Françoise Hardy au cercle polaire
On nous annonce la mort de Françoise Hardy, laquelle n'attendait que ça depuis un bon moment. C'est donc en quelque sorte une bonne nouvelle, qui nous délivre de la saturation infernale des débats politiques actuels dans les médias. Parce que Macron, Le Pen et compagnie, le risque facho et tout le reste, franchement, ras-le-bol. En un sens, le décès de Françoise Hardy signe clairement la fin d'une époque sociale et culturelle, celle de la seconde moitié du vingtième siècle.
À ses débuts, lorsque sa chanson "tous les garçons et les filles de mon âge" passait sur Europe 1 dans l'émission "Salut les copains", je l'entendais d'une oreille distraite en sortant du collège. Quelques années plus tard, en été 1967, j'étais parti en stop avec mon frère depuis la France vers la Suède. Voyage initiatique s'il en fût, puisqu'auparavant je n'étais jamais allé plus loin que la Belgique, située à deux kilomètres de notre maison. Nous faisions des "craies" sur les trottoirs des grandes villes pour gagner de quoi poursuivre le voyage, parce que nous étions partis presque sans un sou. La traversée de la Hollande puis de l'Allemagne furent pénibles mais rapides, parce que les automobilistes prenaient facilement les auto-stoppeurs. Arrivés en Scandinavie, nous avions décidé de remonter toute la Suède en longeant la côte le long du détroit de Bothnie, puis redescendre du côté Finlandais et la Laponie, tout en haut, presque au cercle polaire, avant de rentrer chez nous.

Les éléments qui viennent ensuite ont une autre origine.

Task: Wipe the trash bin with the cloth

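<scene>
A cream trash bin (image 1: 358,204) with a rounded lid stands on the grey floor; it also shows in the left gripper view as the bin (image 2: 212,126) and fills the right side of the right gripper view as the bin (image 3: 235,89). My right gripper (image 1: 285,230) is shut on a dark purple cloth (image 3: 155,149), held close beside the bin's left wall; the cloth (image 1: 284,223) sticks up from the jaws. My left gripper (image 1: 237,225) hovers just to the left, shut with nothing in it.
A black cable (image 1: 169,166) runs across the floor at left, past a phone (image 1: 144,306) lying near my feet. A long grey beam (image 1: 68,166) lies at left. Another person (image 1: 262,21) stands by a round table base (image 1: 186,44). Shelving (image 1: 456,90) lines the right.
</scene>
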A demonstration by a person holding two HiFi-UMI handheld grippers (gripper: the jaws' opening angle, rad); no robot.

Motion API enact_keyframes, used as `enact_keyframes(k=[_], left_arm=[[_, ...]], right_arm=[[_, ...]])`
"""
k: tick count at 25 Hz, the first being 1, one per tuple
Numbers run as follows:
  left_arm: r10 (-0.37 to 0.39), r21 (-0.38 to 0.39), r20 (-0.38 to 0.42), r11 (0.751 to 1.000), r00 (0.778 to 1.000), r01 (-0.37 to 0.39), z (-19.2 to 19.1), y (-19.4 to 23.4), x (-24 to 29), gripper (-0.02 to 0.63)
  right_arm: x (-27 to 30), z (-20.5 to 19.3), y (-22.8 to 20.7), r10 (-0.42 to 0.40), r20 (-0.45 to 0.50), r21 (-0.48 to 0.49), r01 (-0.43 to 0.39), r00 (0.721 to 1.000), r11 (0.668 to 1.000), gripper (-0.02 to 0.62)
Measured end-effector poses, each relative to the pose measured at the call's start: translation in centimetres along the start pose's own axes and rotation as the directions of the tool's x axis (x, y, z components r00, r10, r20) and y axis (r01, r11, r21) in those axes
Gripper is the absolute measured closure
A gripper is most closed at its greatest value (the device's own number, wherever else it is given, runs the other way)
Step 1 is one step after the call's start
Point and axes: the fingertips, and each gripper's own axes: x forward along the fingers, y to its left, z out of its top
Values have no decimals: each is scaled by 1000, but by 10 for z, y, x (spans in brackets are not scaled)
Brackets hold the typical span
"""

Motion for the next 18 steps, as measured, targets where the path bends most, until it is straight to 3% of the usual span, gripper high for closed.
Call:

C'est dans une petite ville portuaire au Nord de la Suède, Lulea, que je me suis mis à aimer Françoise Hardy. J'avais dessiné sur le trottoir de la rue pietonne une craie à partir du Christ de Rouault, une peinture à grands traits noirs, ce qui m'arrangeait parce que je n'avais presque plus de craies de couleur, seulement une boîte de noires. Systématiquement, les jeunes du coin s'agglutinaient autour de ce petit événement, parce qu'ils s'ennuyaient lors des vacances scolaires. Il y en avait toujours quelques uns pour nous inviter à passer la nuit chez eux, dans l'appartement de leurs parents dont ils avaient la garde quand ces dernier partaient passer quelques jours dans leur "maison d'été". Les jeunes préféraient rester entre eux, à écouter de la musique et si possible boire et fumer des joints dans les appartements libérés de la censure familiale. Lors d'une de ces soirées, une certaine Katarina fit jouer sur le tourne-disque le 45 tours avec la chanson "tous les garçons et les filles de mon âge", très connue et appréciée en Suède, ce qui était suprenant dans un pays où personne ne parlait le français. Katarina m'invita à danser un slow dans le salon, et j'écoutai pour la première fois avec émotion les paroles de la chanson, dans les bras de cette jeune suédoise qui n'en comprenait pas un mot, ce qui n'avait à ce moment aucune importance. Le temps de l'amour et de l'aventure flotta dans l'air nordique où nous avons flirté ensemble toute la nuit grâce à tous ces garçons -et surtout cette fille suédoise- de mon âge.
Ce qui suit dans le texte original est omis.